-- COLLECTED MATERIAL --
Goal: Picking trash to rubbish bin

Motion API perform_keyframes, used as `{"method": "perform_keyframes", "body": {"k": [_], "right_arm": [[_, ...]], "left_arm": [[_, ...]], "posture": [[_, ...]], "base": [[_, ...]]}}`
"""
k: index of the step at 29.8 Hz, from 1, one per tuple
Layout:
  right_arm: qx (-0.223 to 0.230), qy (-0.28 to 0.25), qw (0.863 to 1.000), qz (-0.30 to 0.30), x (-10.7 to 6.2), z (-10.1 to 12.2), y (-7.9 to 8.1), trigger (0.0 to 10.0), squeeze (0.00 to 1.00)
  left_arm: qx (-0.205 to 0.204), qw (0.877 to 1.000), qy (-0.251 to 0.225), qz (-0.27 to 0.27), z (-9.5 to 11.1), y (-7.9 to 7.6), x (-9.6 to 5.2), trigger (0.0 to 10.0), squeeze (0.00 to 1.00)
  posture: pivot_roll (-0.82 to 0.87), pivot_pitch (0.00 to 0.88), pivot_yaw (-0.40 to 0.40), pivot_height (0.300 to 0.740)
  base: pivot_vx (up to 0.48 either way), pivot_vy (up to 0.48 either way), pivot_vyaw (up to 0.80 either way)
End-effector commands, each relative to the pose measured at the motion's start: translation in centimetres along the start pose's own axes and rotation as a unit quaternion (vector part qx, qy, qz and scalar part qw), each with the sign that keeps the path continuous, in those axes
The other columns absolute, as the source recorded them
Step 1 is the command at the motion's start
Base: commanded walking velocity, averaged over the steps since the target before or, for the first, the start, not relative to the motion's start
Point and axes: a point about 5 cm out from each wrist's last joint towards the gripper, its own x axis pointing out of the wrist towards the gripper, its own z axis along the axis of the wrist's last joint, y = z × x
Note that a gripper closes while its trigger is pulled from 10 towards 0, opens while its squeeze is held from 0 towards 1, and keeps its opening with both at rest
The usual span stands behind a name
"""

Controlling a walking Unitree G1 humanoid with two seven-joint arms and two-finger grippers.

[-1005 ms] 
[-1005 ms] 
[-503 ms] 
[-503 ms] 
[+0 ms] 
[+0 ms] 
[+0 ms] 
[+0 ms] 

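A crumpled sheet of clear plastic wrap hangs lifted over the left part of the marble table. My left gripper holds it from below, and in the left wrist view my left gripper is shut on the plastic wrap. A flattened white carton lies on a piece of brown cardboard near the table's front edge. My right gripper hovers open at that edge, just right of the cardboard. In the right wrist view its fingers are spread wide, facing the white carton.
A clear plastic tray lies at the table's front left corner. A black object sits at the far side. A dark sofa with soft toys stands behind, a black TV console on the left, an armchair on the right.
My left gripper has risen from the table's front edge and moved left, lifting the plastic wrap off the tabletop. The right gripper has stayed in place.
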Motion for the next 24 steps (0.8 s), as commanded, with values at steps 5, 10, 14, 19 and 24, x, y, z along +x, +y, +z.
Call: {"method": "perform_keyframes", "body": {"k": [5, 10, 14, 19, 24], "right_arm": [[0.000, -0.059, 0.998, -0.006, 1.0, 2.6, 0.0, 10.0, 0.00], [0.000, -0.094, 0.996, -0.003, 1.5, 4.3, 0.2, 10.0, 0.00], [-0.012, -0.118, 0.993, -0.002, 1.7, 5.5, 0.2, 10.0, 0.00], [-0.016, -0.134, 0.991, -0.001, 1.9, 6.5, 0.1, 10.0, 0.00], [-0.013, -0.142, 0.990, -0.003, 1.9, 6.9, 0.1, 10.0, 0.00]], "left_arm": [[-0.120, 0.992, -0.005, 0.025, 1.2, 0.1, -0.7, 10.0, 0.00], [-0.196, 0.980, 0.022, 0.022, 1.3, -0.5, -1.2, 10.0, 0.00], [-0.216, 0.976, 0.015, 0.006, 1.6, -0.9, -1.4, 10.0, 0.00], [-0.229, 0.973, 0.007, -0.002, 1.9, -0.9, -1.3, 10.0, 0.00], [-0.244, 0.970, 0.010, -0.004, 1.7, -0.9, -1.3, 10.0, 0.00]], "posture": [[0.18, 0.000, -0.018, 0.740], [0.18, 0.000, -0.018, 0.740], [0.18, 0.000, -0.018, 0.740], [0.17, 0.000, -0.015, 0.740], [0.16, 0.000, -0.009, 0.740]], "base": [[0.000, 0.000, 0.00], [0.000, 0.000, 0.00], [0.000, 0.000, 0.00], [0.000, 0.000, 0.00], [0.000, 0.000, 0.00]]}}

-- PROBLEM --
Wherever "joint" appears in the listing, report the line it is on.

-- ANSWER BOX --
Point and axes: a point about 5 cm out from each wrist's last joint towards the gripper, its own x axis pointing out of the wrist towards the gripper, its own z axis along the axis of the wrist's last joint, y = z × x
Controlling a walking Unitree G1 humanoid with two seven-joint arms and two-finger grippers.

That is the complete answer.